Only the lines below, from the one with "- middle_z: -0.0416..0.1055" through the one with "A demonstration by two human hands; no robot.", are to be written out, exactly.

Provided data Start Marker

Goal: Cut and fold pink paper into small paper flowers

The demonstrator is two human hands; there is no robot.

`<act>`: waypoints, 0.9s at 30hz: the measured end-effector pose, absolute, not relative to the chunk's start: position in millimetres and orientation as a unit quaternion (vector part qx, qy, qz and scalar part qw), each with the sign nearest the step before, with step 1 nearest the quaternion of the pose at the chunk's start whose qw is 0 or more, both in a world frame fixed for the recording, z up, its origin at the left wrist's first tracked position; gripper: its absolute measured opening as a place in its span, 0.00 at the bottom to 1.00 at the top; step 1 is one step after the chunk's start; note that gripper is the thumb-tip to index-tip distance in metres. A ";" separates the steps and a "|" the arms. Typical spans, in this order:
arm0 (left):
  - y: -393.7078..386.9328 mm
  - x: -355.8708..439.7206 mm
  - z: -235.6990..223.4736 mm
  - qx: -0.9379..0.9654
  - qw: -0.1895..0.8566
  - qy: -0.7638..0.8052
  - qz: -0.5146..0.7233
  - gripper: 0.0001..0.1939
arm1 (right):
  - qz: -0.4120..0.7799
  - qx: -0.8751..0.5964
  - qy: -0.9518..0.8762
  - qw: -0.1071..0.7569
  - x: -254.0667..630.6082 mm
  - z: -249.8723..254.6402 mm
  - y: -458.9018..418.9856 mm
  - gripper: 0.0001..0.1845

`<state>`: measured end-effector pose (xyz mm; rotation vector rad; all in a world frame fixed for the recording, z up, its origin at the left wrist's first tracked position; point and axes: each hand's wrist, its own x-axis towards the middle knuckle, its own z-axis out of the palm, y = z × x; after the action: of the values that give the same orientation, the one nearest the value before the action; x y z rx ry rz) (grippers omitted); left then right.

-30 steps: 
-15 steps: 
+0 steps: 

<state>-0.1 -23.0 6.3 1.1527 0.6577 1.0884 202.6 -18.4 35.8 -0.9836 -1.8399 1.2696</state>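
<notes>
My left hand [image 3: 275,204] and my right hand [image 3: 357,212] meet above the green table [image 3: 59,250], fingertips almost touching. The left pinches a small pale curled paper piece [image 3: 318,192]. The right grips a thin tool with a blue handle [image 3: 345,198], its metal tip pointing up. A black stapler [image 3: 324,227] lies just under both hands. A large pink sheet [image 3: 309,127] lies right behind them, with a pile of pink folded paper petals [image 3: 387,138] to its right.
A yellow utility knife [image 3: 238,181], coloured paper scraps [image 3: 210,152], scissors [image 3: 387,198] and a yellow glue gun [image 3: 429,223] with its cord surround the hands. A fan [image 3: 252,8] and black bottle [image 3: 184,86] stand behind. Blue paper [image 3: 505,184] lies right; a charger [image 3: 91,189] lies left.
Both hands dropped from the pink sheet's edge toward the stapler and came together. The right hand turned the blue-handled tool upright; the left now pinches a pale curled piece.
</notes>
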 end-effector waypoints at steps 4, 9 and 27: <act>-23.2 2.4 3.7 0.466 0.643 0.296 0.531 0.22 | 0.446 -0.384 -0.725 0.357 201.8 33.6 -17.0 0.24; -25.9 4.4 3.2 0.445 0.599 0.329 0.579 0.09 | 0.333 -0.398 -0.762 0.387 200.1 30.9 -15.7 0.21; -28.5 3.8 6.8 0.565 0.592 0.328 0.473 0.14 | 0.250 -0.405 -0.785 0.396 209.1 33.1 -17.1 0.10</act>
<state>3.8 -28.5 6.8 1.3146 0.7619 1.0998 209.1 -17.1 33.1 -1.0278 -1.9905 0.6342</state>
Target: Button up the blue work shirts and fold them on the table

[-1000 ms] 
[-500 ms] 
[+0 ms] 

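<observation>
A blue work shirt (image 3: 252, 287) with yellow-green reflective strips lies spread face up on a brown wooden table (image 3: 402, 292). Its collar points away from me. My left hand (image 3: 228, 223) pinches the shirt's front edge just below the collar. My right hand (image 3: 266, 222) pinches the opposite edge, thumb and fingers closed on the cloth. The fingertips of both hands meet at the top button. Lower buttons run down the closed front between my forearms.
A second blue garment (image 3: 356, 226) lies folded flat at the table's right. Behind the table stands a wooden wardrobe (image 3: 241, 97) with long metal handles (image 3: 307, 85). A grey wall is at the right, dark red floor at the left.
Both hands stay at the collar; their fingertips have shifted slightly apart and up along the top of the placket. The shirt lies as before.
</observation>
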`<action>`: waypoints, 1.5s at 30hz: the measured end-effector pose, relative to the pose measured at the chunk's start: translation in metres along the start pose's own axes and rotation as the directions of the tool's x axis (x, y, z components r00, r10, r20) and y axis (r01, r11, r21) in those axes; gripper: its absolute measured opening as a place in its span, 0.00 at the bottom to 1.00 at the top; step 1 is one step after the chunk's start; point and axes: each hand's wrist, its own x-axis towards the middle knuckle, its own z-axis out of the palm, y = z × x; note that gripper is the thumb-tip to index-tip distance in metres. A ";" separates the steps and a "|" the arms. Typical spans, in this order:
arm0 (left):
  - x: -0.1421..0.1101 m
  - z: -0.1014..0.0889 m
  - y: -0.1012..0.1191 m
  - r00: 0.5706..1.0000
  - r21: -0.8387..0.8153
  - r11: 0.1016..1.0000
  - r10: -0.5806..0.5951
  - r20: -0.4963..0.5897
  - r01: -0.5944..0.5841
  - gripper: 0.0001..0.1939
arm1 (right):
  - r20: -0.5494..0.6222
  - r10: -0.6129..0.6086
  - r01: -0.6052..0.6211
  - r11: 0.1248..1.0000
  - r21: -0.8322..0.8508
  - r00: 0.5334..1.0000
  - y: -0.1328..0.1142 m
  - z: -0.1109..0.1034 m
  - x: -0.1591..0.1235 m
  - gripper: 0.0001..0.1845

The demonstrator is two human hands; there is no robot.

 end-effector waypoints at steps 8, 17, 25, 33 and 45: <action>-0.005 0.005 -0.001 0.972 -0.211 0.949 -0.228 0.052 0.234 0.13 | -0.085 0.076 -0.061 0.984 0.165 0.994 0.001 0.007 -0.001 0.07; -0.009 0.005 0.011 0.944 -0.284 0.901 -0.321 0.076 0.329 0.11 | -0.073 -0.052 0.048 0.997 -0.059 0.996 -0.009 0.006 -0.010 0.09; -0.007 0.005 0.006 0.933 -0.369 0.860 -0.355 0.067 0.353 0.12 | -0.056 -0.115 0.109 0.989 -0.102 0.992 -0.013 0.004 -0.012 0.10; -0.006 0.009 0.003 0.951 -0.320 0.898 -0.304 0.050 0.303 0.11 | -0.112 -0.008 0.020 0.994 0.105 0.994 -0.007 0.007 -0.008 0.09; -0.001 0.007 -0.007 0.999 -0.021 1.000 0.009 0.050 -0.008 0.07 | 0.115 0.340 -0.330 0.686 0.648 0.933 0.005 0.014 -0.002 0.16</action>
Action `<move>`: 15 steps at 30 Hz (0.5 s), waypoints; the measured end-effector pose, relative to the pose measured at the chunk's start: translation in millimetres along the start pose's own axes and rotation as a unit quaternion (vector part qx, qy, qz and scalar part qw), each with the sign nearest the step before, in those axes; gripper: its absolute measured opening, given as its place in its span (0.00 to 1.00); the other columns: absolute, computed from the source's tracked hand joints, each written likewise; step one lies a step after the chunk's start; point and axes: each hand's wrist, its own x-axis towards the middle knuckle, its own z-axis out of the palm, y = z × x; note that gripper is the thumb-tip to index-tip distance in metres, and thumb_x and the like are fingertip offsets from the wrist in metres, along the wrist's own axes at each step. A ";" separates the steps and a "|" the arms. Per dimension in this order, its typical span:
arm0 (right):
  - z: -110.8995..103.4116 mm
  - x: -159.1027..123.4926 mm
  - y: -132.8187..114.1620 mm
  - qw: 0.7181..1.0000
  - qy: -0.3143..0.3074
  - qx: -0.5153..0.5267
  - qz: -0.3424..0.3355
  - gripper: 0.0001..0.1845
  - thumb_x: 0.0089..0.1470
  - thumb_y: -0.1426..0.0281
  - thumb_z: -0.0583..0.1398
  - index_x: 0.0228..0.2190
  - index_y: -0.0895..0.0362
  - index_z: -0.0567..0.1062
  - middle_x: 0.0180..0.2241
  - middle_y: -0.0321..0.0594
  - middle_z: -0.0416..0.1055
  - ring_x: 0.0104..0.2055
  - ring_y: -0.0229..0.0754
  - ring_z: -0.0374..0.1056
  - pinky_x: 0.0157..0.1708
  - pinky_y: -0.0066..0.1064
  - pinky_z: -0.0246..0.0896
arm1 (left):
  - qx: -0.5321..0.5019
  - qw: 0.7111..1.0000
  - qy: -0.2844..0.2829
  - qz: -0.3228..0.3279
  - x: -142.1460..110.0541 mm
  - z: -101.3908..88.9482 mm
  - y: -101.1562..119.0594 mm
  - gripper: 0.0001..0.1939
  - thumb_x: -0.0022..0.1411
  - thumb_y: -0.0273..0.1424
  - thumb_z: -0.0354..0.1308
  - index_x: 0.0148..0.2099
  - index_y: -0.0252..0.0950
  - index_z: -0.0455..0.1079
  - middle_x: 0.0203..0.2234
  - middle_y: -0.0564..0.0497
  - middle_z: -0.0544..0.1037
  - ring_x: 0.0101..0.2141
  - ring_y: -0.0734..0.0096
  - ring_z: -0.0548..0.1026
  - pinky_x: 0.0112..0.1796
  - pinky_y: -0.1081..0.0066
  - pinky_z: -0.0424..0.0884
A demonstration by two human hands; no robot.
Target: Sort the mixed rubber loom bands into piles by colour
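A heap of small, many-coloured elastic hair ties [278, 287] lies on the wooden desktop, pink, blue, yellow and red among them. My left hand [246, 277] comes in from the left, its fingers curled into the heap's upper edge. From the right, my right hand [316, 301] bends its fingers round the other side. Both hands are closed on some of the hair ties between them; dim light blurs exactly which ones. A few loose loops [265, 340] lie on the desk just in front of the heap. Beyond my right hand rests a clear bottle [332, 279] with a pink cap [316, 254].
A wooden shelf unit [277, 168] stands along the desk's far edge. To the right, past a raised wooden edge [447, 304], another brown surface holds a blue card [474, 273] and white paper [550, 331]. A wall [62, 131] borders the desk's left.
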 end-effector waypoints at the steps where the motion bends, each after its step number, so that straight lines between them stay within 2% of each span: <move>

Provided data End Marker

### Output
  - middle_z: -0.0416..0.1055
  - ring_x: 0.0104..0.2055
  - ring_y: -0.0229..0.0754
  - ring_z: -0.0374..0.1056
  - pinky_x: 0.0157..0.1708
  - pinky_y: -0.0066..0.1064
  - pinky_z: -0.0246..0.0896
arm1 (left):
  - qx: -0.5321..0.5019
  - qw: 0.7111..1.0000
  - qy: -0.2844..0.2829
  - qz: -0.3228..0.3279
  - x: -142.1460..110.0541 mm
  - z: -101.3908..88.9482 mm
  - y: -101.1562..119.0594 mm
  - gripper: 0.0001..0.1939
  - thumb_x: -0.0022..0.1411
  - thumb_y: -0.0273..0.1424
  - thumb_z: -0.0354..0.1308
  - index_x: 0.0148..0.2099
  - index_y: -0.0252..0.0950
  - index_z: -0.0455..0.1079
  - middle_x: 0.0203..0.2234
  - middle_y: -0.0564..0.0497
  - middle_z: -0.0544..0.1037
  - ring_x: 0.0101..0.2141
  - ring_y: -0.0734..0.0096
  - ring_z: -0.0548..0.1026
  - pinky_x: 0.0112..0.1796
  - pinky_y: -0.1081..0.0066
  - pinky_z: -0.0424..0.0884
A demonstration by two human hands; no robot.

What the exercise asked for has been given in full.